Even if Iran's leaders had not used the word "nuclear" in their death threats, their intentions are clear to anyone who observes their nuclear obsession combined with their murderous vows and actions: 32 years of "Death to America" combined with the slaughter of Americans through their Hezb'allah and al-Qaeda proxies; the enormous death toll of  Israelis wiped off the map by Palestinian terrorists armed and trained by Iran; and the killing and wounding of hundreds in attacks on Jewish civilian targets as far away as Argentina.  In this one-sided war, in which the victim nations have never retaliated in kind, any future strike on Iran's nuclear program cannot accurately be called pre-emptive or unprovoked.

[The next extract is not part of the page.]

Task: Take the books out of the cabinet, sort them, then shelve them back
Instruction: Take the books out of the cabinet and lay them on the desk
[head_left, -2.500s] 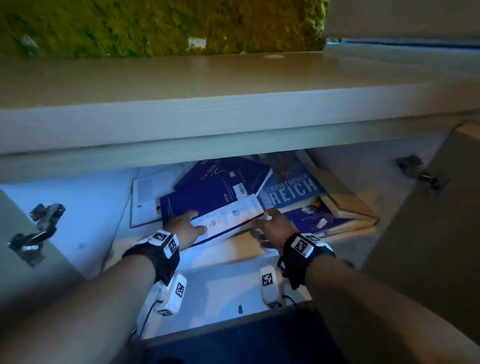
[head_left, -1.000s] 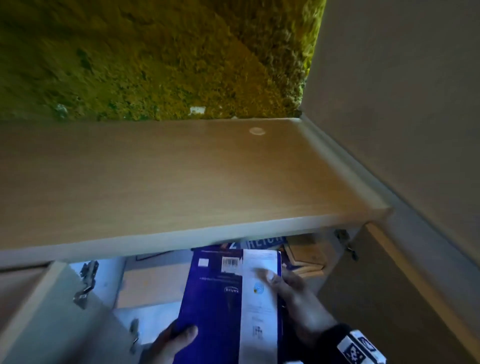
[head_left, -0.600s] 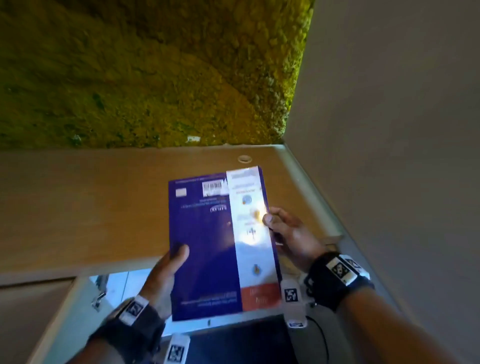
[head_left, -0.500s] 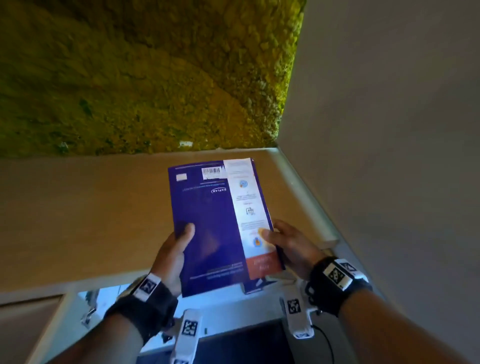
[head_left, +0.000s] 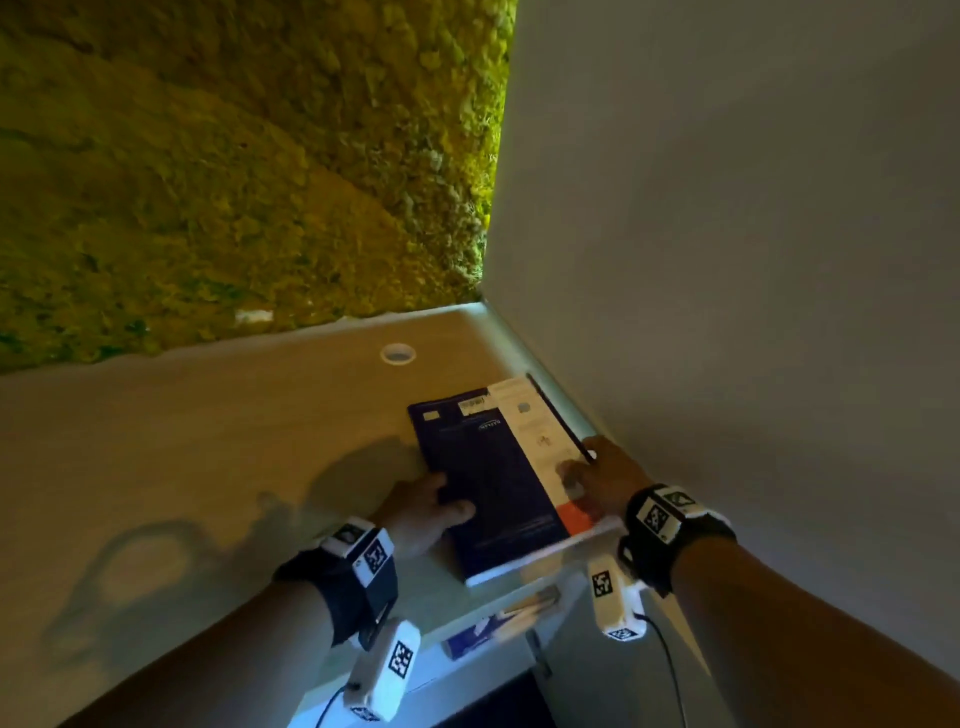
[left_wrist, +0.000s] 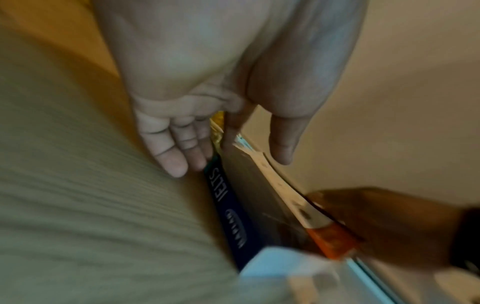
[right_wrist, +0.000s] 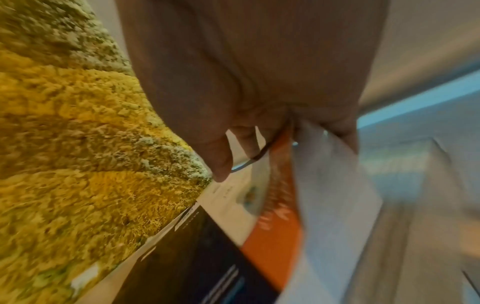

The regime's nuclear threats cannot be dismissed as idle bravado in light of their role in exterminating black Africans.  Since 1989, Iran has supplied the regime of Sudan's Omar al-Bashir with a steady stream of money, oil, and weapons to facilitate their fellow Islamists' campaign of genocide, slavery, and mass rape -- first of black Christians in southern Sudan, and then of black Muslims in Darfur.  Rafsanjani and Ahmadinejad, the two presidents who threatened the nuclear destruction of Israel, have both visited Khartoum to praise their puppet Bashir for helping Iran spread the Islamic revolution by massacring (at least) hundreds of thousands of men, women, and children -- a clear signal that Iran's leaders are not bluffing when they vow a religiously mandated final war to destroy Israel.

Yet none of the troubling evidence affects the stubborn see-no-evil mindset shared by the "anti-Zionist" internet-based activists courted by the Democratic Party, their strange-bedfellow allies on the far right, elements of the mainstream media, and even "fact-checkers," who reflexively take the side of the Iranian regime over those who state the facts and voice compassionate concern.

Edward Olshaker is a freelance journalist whose work has appeared in History News Network, The Jewish Press, FrontPage Magazine, and other publications.